• [About this exercise]: When you reach the line containing "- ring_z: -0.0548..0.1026" in the entries below, begin reproducing lines exactly, and stop once the line containing "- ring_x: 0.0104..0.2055" is done.

• [The data]:

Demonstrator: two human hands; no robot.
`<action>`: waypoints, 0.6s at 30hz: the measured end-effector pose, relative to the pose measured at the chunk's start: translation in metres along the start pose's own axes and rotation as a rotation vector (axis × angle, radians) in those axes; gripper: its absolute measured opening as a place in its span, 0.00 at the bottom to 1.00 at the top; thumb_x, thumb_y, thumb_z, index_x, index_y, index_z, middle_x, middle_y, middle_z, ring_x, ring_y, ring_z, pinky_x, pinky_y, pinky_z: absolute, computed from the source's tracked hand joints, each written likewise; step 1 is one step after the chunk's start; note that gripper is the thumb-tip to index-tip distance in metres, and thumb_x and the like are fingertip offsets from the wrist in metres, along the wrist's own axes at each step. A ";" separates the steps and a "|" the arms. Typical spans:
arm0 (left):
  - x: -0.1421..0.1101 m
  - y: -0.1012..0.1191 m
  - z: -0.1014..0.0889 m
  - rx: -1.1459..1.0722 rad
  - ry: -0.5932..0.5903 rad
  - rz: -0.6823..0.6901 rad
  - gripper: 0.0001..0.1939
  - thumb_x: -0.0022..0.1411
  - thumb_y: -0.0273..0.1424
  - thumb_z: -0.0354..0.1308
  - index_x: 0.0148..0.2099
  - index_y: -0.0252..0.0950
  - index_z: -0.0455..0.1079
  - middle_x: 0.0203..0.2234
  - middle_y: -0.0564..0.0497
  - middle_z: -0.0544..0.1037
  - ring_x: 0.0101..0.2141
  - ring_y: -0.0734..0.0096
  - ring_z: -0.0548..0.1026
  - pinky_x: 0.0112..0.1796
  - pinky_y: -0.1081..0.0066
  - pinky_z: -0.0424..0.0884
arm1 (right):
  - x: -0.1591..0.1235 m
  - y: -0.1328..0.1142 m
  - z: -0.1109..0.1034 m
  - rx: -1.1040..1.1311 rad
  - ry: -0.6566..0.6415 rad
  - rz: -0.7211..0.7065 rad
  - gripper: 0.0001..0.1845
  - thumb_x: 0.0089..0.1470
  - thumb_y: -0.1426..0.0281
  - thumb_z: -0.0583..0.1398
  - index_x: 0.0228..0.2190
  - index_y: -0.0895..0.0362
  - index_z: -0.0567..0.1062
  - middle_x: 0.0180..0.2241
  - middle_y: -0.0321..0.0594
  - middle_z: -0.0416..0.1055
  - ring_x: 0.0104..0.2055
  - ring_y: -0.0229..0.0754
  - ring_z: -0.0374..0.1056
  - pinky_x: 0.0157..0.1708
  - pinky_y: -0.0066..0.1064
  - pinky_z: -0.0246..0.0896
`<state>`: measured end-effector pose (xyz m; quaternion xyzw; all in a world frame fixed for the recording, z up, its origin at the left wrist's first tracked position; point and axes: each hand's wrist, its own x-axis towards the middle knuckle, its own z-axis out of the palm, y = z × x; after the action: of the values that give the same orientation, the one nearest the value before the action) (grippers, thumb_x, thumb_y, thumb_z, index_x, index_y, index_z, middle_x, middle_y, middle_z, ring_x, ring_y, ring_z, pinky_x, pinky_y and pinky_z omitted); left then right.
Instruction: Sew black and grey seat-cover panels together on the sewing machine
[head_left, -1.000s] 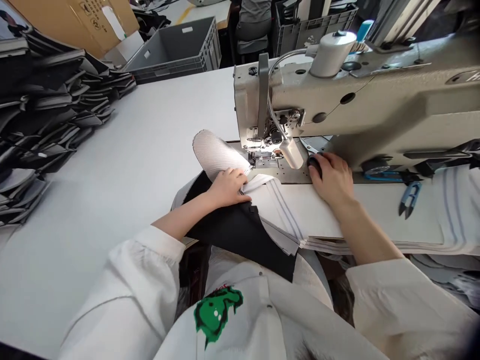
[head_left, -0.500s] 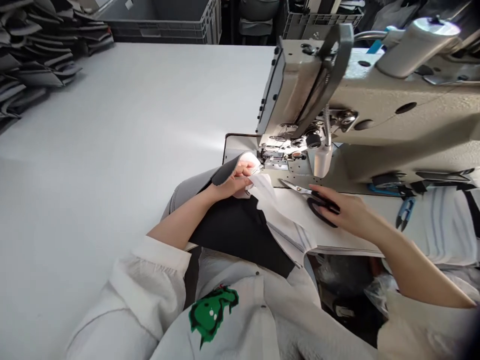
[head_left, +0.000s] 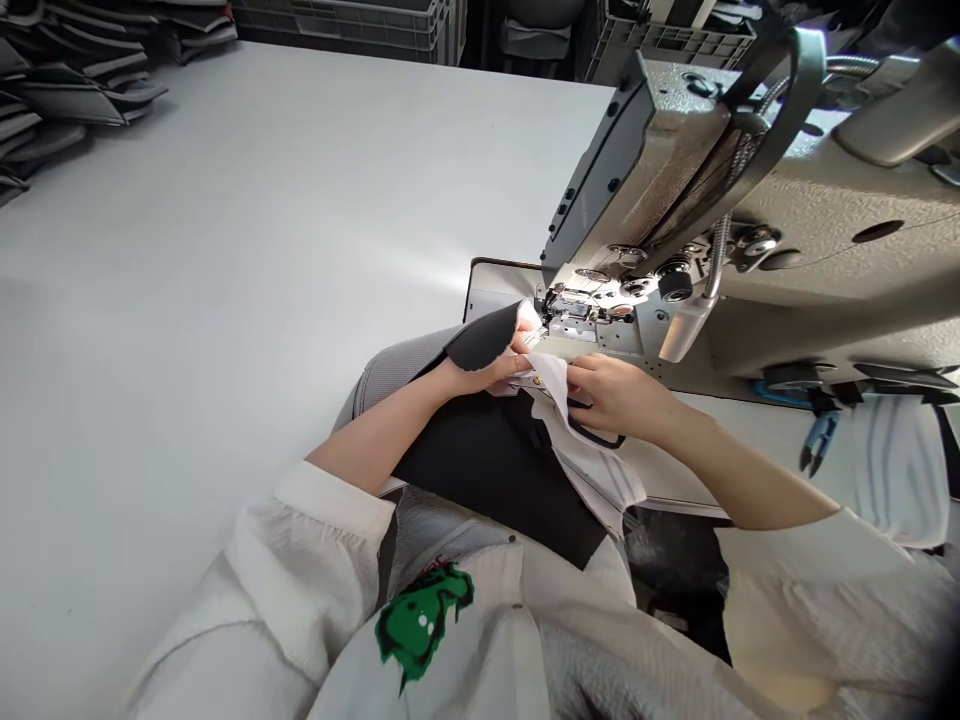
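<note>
A sewn piece of black and grey fabric [head_left: 487, 455] with white strips lies over the table's front edge and against my lap. My left hand [head_left: 504, 368] is closed on its upper edge, just in front of the sewing machine's needle area [head_left: 574, 308]. Close beside it, my right hand [head_left: 619, 395] grips black-handled scissors [head_left: 600, 436]. A white fabric strip [head_left: 551, 380] stands up between the two hands and hides the scissors' blades. A dark flap [head_left: 486, 338] of the piece folds over behind my left fingers.
The sewing machine [head_left: 675, 170] stands at the right, its lamp lit. Blue thread snips [head_left: 819, 440] and a striped white cloth [head_left: 896, 460] lie at the right. Dark cut pieces [head_left: 82, 70] are stacked at the far left of the white table [head_left: 247, 220]. Grey crates [head_left: 360, 25] stand behind.
My right hand has moved left with the scissors, from the bare table to the white strip by my left hand. My left hand keeps its hold. The view has shifted slightly.
</note>
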<state>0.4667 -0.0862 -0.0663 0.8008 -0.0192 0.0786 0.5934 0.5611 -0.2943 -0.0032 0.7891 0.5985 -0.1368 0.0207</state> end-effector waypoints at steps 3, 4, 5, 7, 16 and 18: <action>0.000 0.000 0.001 -0.035 0.025 -0.016 0.18 0.56 0.48 0.59 0.32 0.36 0.73 0.51 0.44 0.71 0.55 0.53 0.67 0.55 0.56 0.63 | -0.002 -0.002 0.001 -0.109 -0.079 0.025 0.14 0.51 0.72 0.57 0.41 0.54 0.73 0.31 0.40 0.72 0.35 0.44 0.68 0.27 0.29 0.51; 0.000 0.000 0.001 -0.050 0.027 -0.025 0.18 0.56 0.48 0.59 0.32 0.36 0.73 0.51 0.44 0.71 0.55 0.53 0.67 0.54 0.57 0.63 | -0.006 0.000 0.002 -0.112 -0.105 0.039 0.17 0.51 0.72 0.56 0.45 0.53 0.73 0.31 0.39 0.73 0.35 0.44 0.69 0.26 0.29 0.51; 0.000 0.000 0.001 -0.061 0.029 -0.031 0.18 0.56 0.47 0.59 0.32 0.36 0.73 0.52 0.44 0.71 0.55 0.54 0.67 0.54 0.58 0.64 | -0.012 0.003 0.004 -0.109 -0.121 0.068 0.20 0.52 0.72 0.56 0.48 0.52 0.71 0.32 0.39 0.74 0.35 0.45 0.69 0.25 0.30 0.51; -0.001 0.001 0.001 -0.066 0.037 -0.025 0.18 0.56 0.47 0.60 0.33 0.36 0.72 0.52 0.45 0.70 0.55 0.55 0.67 0.53 0.59 0.64 | -0.029 0.014 0.008 -0.102 -0.096 0.183 0.23 0.56 0.69 0.54 0.53 0.50 0.68 0.39 0.40 0.75 0.39 0.46 0.71 0.26 0.31 0.54; -0.003 0.010 0.007 -0.178 0.165 -0.040 0.18 0.55 0.48 0.60 0.30 0.37 0.68 0.44 0.49 0.74 0.47 0.64 0.71 0.49 0.64 0.66 | -0.107 0.064 0.028 0.035 0.021 0.760 0.28 0.60 0.55 0.49 0.56 0.55 0.66 0.49 0.47 0.72 0.45 0.56 0.69 0.35 0.40 0.63; -0.005 0.014 0.009 -0.244 0.230 -0.082 0.17 0.53 0.46 0.62 0.30 0.37 0.68 0.45 0.49 0.74 0.49 0.62 0.70 0.51 0.63 0.65 | -0.104 0.059 0.028 0.016 0.052 0.649 0.27 0.59 0.59 0.51 0.55 0.58 0.66 0.48 0.50 0.72 0.45 0.56 0.68 0.37 0.40 0.62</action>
<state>0.4612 -0.0991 -0.0558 0.7088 0.0720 0.1424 0.6871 0.5866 -0.4142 -0.0133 0.9420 0.3151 -0.1075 0.0414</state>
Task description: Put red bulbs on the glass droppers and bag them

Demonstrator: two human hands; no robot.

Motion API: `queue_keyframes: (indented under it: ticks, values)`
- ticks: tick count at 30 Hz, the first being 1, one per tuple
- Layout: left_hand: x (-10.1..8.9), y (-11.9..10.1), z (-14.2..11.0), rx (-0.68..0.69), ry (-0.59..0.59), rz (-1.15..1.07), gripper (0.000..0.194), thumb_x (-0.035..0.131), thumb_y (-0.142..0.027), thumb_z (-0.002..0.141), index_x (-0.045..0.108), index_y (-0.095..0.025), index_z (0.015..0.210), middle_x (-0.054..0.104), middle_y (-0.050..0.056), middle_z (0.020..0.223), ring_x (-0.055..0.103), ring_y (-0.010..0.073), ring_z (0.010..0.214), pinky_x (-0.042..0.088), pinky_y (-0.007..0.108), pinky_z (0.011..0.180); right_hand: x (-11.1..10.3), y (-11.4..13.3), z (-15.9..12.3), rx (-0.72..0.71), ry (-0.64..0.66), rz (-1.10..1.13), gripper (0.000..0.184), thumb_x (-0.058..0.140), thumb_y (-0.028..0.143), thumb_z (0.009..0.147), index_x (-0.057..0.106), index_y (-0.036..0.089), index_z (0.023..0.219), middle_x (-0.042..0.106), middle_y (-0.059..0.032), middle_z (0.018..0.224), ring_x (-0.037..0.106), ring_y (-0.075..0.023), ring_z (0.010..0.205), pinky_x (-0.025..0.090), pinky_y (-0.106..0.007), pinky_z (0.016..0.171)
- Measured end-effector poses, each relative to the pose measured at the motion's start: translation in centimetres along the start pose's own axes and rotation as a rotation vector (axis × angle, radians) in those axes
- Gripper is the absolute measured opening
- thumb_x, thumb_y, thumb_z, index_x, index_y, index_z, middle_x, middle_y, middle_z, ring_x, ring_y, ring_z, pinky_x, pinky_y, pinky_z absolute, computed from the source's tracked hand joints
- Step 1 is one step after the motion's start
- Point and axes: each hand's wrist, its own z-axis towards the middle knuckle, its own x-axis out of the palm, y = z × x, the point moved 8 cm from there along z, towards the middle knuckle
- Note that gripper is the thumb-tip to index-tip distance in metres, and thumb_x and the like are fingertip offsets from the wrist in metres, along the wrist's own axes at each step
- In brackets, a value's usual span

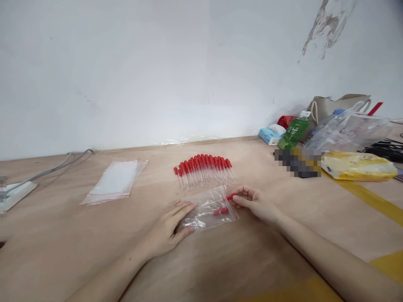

• [Solution below]:
  - ring_z: -0.0548..0.1026
  - pinky_x: 0.0112..0.1796
  - pinky_y: -0.1081..0.0066
  - pinky_z: -0.0424..0.0884
arm1 (right):
  - x: -0.1591..0.1235 m
  - y: -0.1328..0.1142 m
  - z: -0.1109..0.1034 m
  - rx: -1.1040..1.1311 rad
  - ry: -0.6566..0.6415 rad
  - rz: -0.7211..0.7065 rad
  - gripper: 0.0001..0.1845
  - thumb_x: 0.0089..0.1470
  - thumb_y: -0.1426..0.0281
  - thumb_z: -0.0583..0.1398
  - index_x: 0.0228..0.2190
  - index_y: -0.0895..0.0362
  - index_z: -0.0567..0.1062
  - middle_x: 0.0180..0.2241
  - middle_y: -0.0321..0.0594
  - middle_z: -0.0416..0.1055
  - ring_x: 0.0104..0.2055

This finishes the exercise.